Le Malawi teste un nouveau vaccin — Paludisme

Le Malawi donne mardi le coup d'envoi du premier test grandeur nature du vaccin expérimental le plus avancé à ce jour contre le paludisme

Le Malawi donne ce mardi le coup d’envoi du premier test grandeur nature du vaccin expérimental le plus avancé à ce jour contre le paludisme,

Le Malawi a lancé mardi le premier test grandeur nature du vaccin expérimental le plus avancé à ce jour contre le paludisme.

C'est l'aboutissement de plus de trente ans de travaux et d'un investissement d'un milliard de dollars.

Cette campagne vise à confirmer l'efficacité du vaccin sur des enfants âgés de moins de 2 ans, les plus vulnérables à la malaria a débuté dans un centre de santé de la capitale malawite Lilongwe. Et l'Organisation mondiale de la santé (OMS) espère vacciner cent vingt mille enfants dans chacun de ces trois pays d'ici à 2020.

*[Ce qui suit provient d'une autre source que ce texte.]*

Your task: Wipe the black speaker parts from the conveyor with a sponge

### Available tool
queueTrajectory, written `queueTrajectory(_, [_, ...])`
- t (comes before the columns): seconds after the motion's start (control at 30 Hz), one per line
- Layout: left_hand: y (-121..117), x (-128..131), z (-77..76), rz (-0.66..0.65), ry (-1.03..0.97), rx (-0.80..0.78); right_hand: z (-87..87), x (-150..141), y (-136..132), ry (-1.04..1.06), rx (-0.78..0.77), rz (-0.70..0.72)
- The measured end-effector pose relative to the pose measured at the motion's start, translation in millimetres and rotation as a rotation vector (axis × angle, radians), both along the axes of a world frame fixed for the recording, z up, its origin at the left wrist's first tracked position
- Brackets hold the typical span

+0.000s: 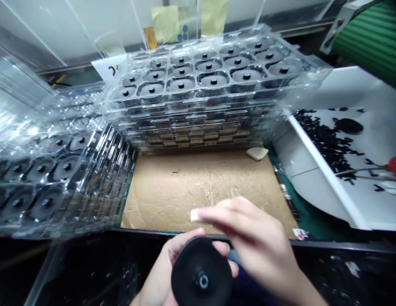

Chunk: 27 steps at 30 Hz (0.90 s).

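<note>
My left hand (166, 267) is wrapped round a black, rounded disc-shaped part (198, 267), held low in front of me over the table's front edge. A short hollow stem with a pale ring at its tip stands up from the middle of the disc. Just right of it and above is my right hand (255, 238), slightly blurred, its fingers pressed together. At those fingertips shows a small white block-like piece (195, 215); its material cannot be made out. My right hand appears apart from the disc's face.
A cardboard sheet (185, 182) covers the work surface, with a cream-coloured wedge (257, 153) on it. Stacked clear trays (198, 102) of black parts stand behind, more trays (98, 170) at left. A white bin (325, 170) at right holds small black bits and red-handled scissors (395, 167).
</note>
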<state>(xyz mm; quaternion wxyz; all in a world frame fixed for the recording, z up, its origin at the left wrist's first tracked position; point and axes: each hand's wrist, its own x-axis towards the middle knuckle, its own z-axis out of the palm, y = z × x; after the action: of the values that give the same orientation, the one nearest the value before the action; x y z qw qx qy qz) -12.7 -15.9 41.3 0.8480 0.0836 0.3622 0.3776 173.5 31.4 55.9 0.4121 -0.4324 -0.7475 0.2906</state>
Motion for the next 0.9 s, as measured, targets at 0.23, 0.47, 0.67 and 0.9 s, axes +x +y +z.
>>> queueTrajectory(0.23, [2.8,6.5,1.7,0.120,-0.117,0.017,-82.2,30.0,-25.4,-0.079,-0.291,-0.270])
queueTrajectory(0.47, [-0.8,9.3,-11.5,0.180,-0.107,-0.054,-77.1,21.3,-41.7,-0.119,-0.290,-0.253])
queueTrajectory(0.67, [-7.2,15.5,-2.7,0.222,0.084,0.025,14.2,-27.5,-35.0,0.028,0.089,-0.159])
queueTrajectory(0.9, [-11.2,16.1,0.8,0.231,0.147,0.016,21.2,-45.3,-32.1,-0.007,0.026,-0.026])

Des essais antérieurs de moindre envergure ont montré que près de 40 % des enfants de 5 à 17 mois qui l'avaient reçu étaient protégés.

Les enfants âgés de moins de 5 ans représentent plus des deux tiers de ces décès.

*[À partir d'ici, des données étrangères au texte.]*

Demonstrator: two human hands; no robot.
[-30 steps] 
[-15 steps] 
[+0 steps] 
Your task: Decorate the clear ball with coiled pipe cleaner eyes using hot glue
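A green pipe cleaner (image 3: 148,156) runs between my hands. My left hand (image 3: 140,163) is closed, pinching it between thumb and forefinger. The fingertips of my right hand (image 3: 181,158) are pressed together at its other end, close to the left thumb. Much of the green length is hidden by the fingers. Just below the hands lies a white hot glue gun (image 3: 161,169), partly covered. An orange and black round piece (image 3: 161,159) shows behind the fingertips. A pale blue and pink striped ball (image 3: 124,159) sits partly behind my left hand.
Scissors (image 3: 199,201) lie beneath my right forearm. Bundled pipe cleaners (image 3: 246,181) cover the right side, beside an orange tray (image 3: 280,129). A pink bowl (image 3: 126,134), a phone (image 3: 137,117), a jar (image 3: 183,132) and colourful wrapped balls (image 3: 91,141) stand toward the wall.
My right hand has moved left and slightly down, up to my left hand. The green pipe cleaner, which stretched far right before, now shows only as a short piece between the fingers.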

Reste que l'efficacité du "Mosquirix" est relative.

"Oui ce test à grande échelle permettra surtout de voir s'il est faisable de l'introduire dans le programme de vaccination de routine, et si en complément des autres mesures de lutte contre le paludisme, c'est à dire les moustiquaires, les pulvérisations, le traitement préventif et la rapidité de diagnostic et de traitement, il apporte l'outil complémentaire qui permettrait de diminuer de manière spectaculaire la malaria dans les pays à forte transmission". Entre 2000 et 2015, le nombre de personnes décédées de cette maladie a diminué de 62% mais, revers de la médaille, les moustiques qui la véhiculent craignent de moins en moins les insecticides.

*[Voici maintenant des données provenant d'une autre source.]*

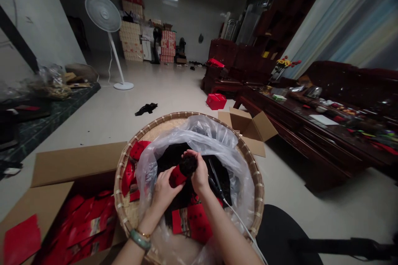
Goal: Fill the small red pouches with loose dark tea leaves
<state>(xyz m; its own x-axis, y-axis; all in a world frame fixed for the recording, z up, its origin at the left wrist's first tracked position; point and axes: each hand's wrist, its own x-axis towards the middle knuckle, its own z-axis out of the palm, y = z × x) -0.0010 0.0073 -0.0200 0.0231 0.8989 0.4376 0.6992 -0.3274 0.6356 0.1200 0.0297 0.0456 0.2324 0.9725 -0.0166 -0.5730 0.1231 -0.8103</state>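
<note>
My left hand grips a small red paper packet above a round woven bamboo basket. My right hand pinches a dark, crumbly lump at the packet's open end. The basket is lined with a clear plastic bag and holds a dark loose mass, possibly dried leaves, plus several red packets. A black-handled tool with a white cord lies right of my right hand. A jade-green bangle circles my left wrist.
An open cardboard box of red packets stands left of the basket, and another carton stands behind it. A long dark wooden table with scattered items runs along the right. A black seat sits at lower right.
</note>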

Le programme de vaccination contre le paludisme s'inscrit dans le cadre des efforts déployés depuis les années 1990 pour éradiquer la maladie. Il ne permet pas de se prémunir totalement de la maladie, mais il réduit considérablement les cas d'infection. "De nouveaux moyens sont nécessaires pour continuer à progresser vers l'éradication", a-t-il ajouté, "l'évaluation précise des vaccins expérimentaux en est un élément essentiel". Mais il se trouve que les progrès que l'on a acquis au cours des dernières années actuellement stagnent un petit peu, et ce nouveau vaccin est un des espoirs, mais il pourrait aussi relancer l'intérêt des bailleurs de supporter toutes les actions de lutte contre le paludisme.

"De fait les enfants sont les plus touchés par la maladie, et que un enfant meurt de paludisme toutes les deux minutes". L'objectif de l'OMS est de réduire le nombre de morts de 90% en 2030 par rapport aux 429'000 enregistrées en 2015.